- YOUR INSTRUCTIONS -
Reproduce the lines below exactly. Skip images.

#### DATASET CONTENT

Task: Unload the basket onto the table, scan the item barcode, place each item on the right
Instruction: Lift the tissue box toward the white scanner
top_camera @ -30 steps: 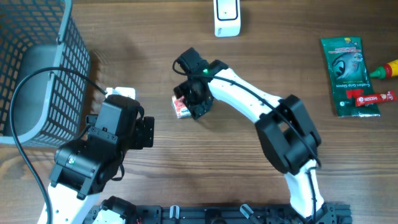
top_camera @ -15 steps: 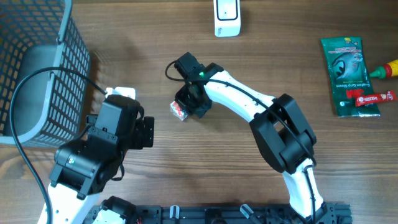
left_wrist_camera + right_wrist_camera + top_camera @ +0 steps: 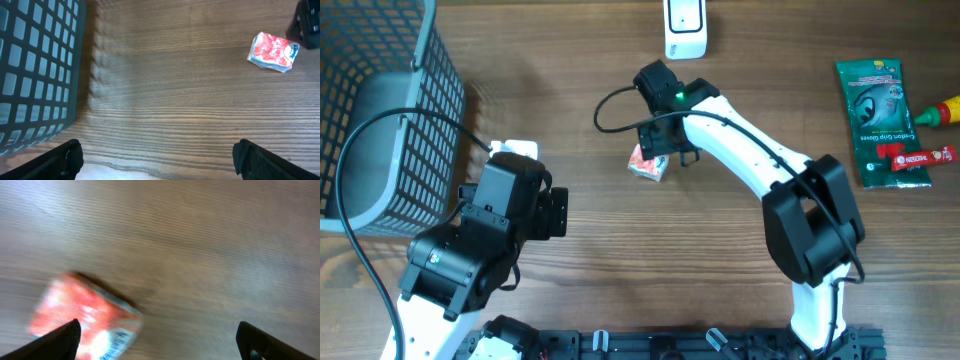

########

- SOLVED PROBLEM -
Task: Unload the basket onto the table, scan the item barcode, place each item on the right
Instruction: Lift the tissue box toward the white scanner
top_camera @ -30 steps: 
top_camera @ -15 steps: 
left_wrist_camera + right_wrist_camera + top_camera @ +0 steps: 

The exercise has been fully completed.